Stakes and what to watch
The immediate stakes are sporting. Williams is unranked and unseeded; her first-round opponent will be drawn from the field's lower half and is unlikely to be a top-32 player. A win in round one would put her against a seeded opponent in round two and, by the bracket's arithmetic, into the third round by the second Wednesday. The draw for a Williams quarter-final, were she to reach one, would place her against one of the tour's current top eight — a contest that would, regardless of result, set the tournament's media agenda for its remaining week.
The doubles entry has a different ceiling. The sisters' recent competitive record is light: their last tour-level doubles match was a 2018 Roland Garros quarter-final, and Venus has herself competed only sporadically since 2023. The bracket will be unforgiving — modern doubles specialists, particularly the Czech and American partnerships who have dominated the discipline over the past four seasons, are tactically and physically more cohesive than any reunion pairing can be in a week of practice.
The forward view is short.

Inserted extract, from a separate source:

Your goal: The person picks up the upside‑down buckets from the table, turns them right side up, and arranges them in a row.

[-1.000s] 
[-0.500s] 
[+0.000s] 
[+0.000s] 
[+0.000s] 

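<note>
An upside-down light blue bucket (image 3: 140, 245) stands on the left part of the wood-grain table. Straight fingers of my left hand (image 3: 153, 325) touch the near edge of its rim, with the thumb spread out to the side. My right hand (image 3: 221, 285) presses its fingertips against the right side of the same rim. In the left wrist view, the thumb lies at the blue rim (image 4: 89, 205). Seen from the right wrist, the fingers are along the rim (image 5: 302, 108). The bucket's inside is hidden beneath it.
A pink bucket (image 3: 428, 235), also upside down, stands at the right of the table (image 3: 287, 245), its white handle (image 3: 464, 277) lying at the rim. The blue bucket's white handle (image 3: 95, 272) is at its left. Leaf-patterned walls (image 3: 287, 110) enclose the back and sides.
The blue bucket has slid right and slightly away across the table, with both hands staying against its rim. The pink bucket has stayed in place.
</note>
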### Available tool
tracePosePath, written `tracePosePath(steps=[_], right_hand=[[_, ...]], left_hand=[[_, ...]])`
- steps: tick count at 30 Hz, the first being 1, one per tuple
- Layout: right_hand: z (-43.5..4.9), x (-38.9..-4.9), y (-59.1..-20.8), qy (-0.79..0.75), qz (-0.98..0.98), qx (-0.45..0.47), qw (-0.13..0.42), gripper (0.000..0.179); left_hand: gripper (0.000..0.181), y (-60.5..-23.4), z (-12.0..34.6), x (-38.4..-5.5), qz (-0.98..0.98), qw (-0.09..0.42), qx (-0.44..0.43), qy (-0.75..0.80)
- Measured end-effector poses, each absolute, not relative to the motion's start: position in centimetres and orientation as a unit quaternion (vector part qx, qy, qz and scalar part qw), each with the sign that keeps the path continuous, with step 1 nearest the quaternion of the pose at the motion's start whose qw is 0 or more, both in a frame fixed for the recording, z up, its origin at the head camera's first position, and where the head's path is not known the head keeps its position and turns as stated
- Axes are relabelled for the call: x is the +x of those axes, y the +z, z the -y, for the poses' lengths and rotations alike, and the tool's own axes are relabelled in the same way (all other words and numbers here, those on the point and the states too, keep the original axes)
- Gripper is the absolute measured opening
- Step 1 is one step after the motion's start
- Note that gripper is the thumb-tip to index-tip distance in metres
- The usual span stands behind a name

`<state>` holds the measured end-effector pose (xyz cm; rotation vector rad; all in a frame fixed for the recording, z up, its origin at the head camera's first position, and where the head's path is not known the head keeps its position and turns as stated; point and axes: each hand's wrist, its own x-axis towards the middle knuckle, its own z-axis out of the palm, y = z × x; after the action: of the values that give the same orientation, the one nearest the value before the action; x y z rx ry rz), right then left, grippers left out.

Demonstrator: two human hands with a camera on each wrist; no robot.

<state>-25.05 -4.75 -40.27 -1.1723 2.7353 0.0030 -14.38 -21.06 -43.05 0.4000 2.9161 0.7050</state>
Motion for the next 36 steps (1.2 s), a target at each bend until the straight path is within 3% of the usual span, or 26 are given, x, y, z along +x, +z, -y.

Williams has not signalled whether this is a one-tournament return or the opening of a longer arc; her representatives have declined to characterise the entry as a farewell, despite the framing that much of the touring press will inevitably apply. The All England Club, for its part, has the draw it wanted: a women's bracket whose opening Monday already carries a story that does not require a seed number to land.
Desk note: this article draws exclusively from ESPN's 27 June 2026 Wimbledon preview and doubles-confirmation pieces. The seeded player field, the wildcard mechanism, and the ranking backdrop are drawn from those reports and from public All England Club practice; deeper specifics on Williams's protected ranking category and the precise singles draw composition will become verifiable after 10:00 UTC on Friday 26 June 2026, when the official draw is released.